• _Assigned task_: Exactly the lines from the start of the data through the line containing "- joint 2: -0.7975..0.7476" should be output, with both ends kept and nothing added.

• _Supplied material_:
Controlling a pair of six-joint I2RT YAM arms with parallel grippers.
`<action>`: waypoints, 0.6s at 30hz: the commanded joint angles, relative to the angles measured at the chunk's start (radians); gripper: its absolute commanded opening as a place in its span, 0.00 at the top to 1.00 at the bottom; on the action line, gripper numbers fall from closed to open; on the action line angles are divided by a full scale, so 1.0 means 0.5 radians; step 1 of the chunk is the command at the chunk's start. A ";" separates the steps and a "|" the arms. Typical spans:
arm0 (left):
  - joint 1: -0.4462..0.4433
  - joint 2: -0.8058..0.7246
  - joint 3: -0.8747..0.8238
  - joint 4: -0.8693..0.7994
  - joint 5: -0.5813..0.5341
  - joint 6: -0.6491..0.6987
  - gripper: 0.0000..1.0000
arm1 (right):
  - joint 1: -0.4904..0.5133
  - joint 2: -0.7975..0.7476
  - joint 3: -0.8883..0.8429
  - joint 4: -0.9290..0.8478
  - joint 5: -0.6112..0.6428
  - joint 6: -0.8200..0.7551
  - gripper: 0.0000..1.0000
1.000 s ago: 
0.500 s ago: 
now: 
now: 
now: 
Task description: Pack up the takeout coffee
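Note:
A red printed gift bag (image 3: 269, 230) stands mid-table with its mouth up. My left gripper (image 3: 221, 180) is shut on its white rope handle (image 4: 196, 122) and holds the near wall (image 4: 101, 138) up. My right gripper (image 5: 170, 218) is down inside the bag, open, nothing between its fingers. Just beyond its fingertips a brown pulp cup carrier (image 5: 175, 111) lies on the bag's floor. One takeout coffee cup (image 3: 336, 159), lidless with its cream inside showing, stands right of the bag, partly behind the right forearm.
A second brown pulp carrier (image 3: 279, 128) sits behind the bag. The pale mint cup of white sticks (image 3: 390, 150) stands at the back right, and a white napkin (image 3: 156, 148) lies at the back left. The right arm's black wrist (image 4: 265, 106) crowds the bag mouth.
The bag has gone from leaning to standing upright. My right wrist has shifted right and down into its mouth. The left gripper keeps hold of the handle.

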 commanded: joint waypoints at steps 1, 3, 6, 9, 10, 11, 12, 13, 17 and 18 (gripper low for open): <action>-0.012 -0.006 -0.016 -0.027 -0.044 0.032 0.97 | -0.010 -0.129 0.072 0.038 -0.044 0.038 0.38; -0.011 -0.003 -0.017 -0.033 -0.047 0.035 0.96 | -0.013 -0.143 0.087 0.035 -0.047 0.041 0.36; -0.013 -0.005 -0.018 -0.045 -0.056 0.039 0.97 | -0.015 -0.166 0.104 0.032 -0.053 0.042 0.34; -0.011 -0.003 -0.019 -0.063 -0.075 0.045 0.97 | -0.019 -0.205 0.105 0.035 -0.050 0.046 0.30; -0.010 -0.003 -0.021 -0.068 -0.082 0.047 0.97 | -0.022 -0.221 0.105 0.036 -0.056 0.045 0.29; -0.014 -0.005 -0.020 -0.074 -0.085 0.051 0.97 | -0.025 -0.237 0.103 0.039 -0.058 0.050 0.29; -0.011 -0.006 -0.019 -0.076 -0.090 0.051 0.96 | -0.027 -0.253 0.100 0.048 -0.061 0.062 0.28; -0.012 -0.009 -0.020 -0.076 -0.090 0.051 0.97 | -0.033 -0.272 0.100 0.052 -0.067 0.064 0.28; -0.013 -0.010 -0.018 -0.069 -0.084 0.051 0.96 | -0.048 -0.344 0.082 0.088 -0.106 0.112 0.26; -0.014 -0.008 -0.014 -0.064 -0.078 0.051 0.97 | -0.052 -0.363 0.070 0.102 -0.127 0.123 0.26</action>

• _Task solution_:
Controlling a pair of six-joint I2RT YAM arms with parallel grippers.
`<action>`: waypoints, 0.6s at 30hz: the commanded joint angles, relative to the angles measured at the chunk's start (radians); gripper: its absolute commanded opening as a place in its span, 0.00 at the top to 1.00 at the bottom; on the action line, gripper numbers fall from closed to open; on the action line angles are divided by a full scale, so 1.0 means 0.5 radians; step 1 of the chunk is the command at the chunk's start. A ";" separates the steps and a "|" the arms. Typical spans:
arm0 (left):
  - joint 1: -0.4462..0.4433
  - joint 2: -0.8058..0.7246
  - joint 3: -0.8747..0.8238
  - joint 4: -0.8693..0.7994
  - joint 5: -0.5813..0.5341
  - joint 6: -0.6491..0.6987
  - gripper: 0.0000..1.0000
arm1 (right):
  - joint 1: -0.4904..0.5133
  - joint 2: -0.7975..0.7476

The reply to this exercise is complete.